Advanced Usage¶
Running a benchmark¶
Introduction to benchmarking
Automatminer can be used for benchmarking ML performance on materials problems in a standardized fashion. A common example use case is comparing one published method to another; another use is getting a rough idea how an Automatminer model will generalize to making “real” predictions. To mitigate unfair model advantages from biased splits or hyperparameter tuning, Automatminer uses nested cross validation with identical outer splits for benchmarking:
Nested CV is analagous to using multiple hold-out test sets.
Note: Nested CV is a computationally expensive benchmarking procedure!
Usage
MatPipe
has a benchmark
method which can be used for
automatically benchmarking a pipeline on a dataset. Once you have your
data loaded in a dataframe, the procedure is:
Define a k-fold cross validation scheme (to use as outer test folds).
2. Use the benchmark
method of MatPipe
to get predictions for
each outer fold
Use your scoring function of choice to evaluate each fold.
from sklearn.model_evaluation import KFold
# We recommend KFold for regression problems and StratifiedKFold
# for classification
kf = KFold(n_splits=5, shuffle=True)
from automatminer.pipeline import MatPipe
pipe = MatPipe.from_preset("express")
predicted_folds = pipe.benchmark(my_df, "my_property", kf)
benchmark
returns a list of the predicted test folds (i.e., your
entire dataset as if it were test folds). These test folds can then be used
to get estimates of error, compare to other pipelines, etc.
Matbench
Interested in benchmarking your new algorithm in similar fashion? Or want to try an Automatminer configuration on benchmarking data?
Matminer provides access to the MatBench benchmark suite, a curated set of 13 diverse materials ML problems which work in Automatminer benchmarks. Learn more here: MatBench
Time Savers and Practical Tools¶
Using user-defined features
Often, there will be important features associated with your data which automatminer has not implemented. To use your own features for learning, simply:
include them in both your training and prediction dataframes
2. do not name the columns the same as AutoFeaturizer inputs (by default, “structure”, “composition”, “bandstructure”, and “dos”).

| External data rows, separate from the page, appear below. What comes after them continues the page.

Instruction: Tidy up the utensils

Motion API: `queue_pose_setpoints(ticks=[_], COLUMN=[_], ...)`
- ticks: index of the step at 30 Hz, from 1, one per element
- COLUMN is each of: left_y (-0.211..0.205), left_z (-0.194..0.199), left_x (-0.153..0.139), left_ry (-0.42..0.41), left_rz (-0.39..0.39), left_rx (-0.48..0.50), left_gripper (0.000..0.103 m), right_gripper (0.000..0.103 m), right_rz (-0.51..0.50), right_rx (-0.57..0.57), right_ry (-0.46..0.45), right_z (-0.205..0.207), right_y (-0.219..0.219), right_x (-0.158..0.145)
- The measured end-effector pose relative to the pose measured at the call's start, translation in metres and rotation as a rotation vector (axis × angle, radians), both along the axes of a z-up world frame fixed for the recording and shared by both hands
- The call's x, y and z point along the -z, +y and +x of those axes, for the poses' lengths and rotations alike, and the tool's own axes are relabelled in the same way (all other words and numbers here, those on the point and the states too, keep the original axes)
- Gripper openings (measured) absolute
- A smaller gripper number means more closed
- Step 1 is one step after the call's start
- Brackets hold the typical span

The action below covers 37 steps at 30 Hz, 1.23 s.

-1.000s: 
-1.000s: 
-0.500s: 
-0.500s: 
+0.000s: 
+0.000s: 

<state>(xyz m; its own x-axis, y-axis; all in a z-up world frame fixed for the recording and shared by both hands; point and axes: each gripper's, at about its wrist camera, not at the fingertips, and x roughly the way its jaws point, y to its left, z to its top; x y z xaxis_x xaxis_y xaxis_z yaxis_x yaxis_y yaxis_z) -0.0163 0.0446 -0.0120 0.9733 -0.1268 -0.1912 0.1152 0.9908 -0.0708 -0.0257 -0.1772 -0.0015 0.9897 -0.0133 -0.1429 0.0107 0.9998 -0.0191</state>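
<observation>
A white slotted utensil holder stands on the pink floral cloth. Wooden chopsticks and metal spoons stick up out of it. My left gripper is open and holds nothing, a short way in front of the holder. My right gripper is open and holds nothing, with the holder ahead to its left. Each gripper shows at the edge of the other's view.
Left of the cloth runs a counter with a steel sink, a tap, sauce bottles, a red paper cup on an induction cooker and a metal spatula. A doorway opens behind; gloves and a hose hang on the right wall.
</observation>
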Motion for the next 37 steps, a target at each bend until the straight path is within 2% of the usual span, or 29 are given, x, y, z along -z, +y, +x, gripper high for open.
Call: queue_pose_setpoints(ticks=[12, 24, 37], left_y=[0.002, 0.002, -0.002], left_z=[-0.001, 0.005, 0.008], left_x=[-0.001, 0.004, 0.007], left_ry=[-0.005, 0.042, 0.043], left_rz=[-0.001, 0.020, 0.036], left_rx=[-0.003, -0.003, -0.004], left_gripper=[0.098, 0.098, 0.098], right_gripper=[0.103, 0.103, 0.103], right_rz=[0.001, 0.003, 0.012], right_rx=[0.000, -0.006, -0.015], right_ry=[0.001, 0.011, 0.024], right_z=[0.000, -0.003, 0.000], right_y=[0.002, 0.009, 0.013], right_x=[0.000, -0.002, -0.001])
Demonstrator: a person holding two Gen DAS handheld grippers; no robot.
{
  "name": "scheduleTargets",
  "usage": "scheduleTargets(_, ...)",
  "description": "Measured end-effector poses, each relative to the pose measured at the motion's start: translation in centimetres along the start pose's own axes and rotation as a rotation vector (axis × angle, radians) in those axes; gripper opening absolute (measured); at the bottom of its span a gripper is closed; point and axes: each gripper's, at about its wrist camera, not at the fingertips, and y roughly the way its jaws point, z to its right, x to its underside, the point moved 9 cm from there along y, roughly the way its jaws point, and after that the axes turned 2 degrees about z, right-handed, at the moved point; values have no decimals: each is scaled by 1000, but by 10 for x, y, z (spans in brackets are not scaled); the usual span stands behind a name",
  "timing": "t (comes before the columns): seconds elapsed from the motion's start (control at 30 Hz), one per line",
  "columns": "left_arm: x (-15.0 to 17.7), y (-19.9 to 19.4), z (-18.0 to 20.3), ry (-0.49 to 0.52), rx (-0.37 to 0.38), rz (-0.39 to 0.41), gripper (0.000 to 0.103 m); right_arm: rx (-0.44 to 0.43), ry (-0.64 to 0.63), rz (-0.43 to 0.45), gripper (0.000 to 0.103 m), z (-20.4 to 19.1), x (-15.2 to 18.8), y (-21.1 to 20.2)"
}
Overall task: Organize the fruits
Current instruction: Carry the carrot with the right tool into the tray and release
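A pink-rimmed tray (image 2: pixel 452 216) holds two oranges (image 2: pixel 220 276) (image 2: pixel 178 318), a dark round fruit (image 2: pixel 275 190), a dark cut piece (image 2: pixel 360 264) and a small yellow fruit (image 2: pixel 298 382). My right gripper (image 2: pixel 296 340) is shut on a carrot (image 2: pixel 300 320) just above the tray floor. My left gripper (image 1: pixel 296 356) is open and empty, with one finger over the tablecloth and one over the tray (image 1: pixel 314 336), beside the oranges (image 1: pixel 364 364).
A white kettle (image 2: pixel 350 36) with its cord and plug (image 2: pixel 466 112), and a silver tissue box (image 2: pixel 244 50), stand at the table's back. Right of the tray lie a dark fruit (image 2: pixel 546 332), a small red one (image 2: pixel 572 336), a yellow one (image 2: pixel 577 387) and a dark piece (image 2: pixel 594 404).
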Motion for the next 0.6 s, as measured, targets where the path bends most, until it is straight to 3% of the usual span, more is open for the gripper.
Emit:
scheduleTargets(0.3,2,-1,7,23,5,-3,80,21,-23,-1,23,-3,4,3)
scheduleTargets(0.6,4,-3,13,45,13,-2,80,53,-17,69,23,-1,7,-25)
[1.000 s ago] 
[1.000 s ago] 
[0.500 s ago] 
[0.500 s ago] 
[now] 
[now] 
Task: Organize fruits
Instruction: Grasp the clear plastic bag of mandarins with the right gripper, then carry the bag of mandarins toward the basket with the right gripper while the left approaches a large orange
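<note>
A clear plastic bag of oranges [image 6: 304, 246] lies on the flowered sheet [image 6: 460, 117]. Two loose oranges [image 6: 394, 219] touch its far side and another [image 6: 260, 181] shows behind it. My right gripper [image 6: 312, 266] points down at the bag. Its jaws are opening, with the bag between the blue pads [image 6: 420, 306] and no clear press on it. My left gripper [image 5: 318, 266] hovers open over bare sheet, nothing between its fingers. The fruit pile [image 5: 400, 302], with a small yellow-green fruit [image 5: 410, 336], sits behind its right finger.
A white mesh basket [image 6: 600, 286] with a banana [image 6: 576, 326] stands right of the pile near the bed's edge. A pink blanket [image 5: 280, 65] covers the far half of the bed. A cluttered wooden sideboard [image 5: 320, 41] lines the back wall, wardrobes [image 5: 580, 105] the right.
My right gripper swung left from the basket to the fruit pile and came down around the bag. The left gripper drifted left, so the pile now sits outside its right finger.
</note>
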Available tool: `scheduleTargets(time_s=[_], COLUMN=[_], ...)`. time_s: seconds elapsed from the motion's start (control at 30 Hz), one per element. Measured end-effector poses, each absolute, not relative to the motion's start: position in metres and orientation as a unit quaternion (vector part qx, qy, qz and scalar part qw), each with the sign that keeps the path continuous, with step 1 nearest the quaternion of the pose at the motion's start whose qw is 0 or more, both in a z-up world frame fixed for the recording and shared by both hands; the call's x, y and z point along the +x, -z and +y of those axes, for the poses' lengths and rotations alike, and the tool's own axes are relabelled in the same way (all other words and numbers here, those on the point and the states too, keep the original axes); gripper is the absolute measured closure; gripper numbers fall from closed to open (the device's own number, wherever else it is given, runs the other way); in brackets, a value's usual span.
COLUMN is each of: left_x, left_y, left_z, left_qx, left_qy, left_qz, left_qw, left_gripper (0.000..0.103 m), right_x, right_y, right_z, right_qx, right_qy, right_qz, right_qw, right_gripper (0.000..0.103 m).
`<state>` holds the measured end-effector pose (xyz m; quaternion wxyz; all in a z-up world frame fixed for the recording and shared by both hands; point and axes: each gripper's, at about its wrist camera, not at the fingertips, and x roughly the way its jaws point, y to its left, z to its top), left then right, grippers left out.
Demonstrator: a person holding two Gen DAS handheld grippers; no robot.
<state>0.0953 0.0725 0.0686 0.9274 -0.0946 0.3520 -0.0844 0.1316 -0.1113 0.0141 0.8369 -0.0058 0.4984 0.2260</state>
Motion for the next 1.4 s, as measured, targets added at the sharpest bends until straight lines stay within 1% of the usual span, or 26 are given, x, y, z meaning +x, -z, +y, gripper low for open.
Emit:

Thats it! Your features have been included in the pipeline, although depending on the pipeline configuration (such as feature reduction), the features may be dropped if needed. If you want to ensure your features are used for learning, see the section on customizing pipelines.
Ignoring columns
During prediction, MatPipe automatically handles dropping problematic columns
and materials inputs (e.g., structures) for inputs to ML. If you want to keep
columns in your predictions and prevent them from being used for learning,
specify the ignore
argument to predict
.
Let’s say this is the dataframe you’d like to predict on:
test_df
|
|
---|---|
|
|
|
|
|
|
… |
… |
In this example, we want to keep the material-id
column for identifying
our predicted samples and we don’t want to use it as a learning feature. This
is the intended use case for ignore
.
Assuming you’ve already fit a MatPipe
on the target my_property
,
specify you’d like to ignore the materials column:
predicted_df = pipe.predict(test_df, ignore=["material-id"])
Your output will look like this:
predicted_df
|
|
… |
|
---|---|---|---|
|
|
… |
0.449 |
|
|
… |
-0.573 |
|
|
… |
-0.005 |
… |
… |
… |
… |
The ignore argument also works when benchmarking with MatPipe.benchmark
.
Warning
Ignoring columns in MatPipe supercedes all inner operations. If inner operations require a feature ignored in the MatPipe predict, the pipeline will fail.
Customizing pipelines¶
Overview
So far, we have only worked with the top level interface object, MatPipe, created through preset configurations. If you find the MatPipe presets are too restrictive, you can specify your own custom pipelines.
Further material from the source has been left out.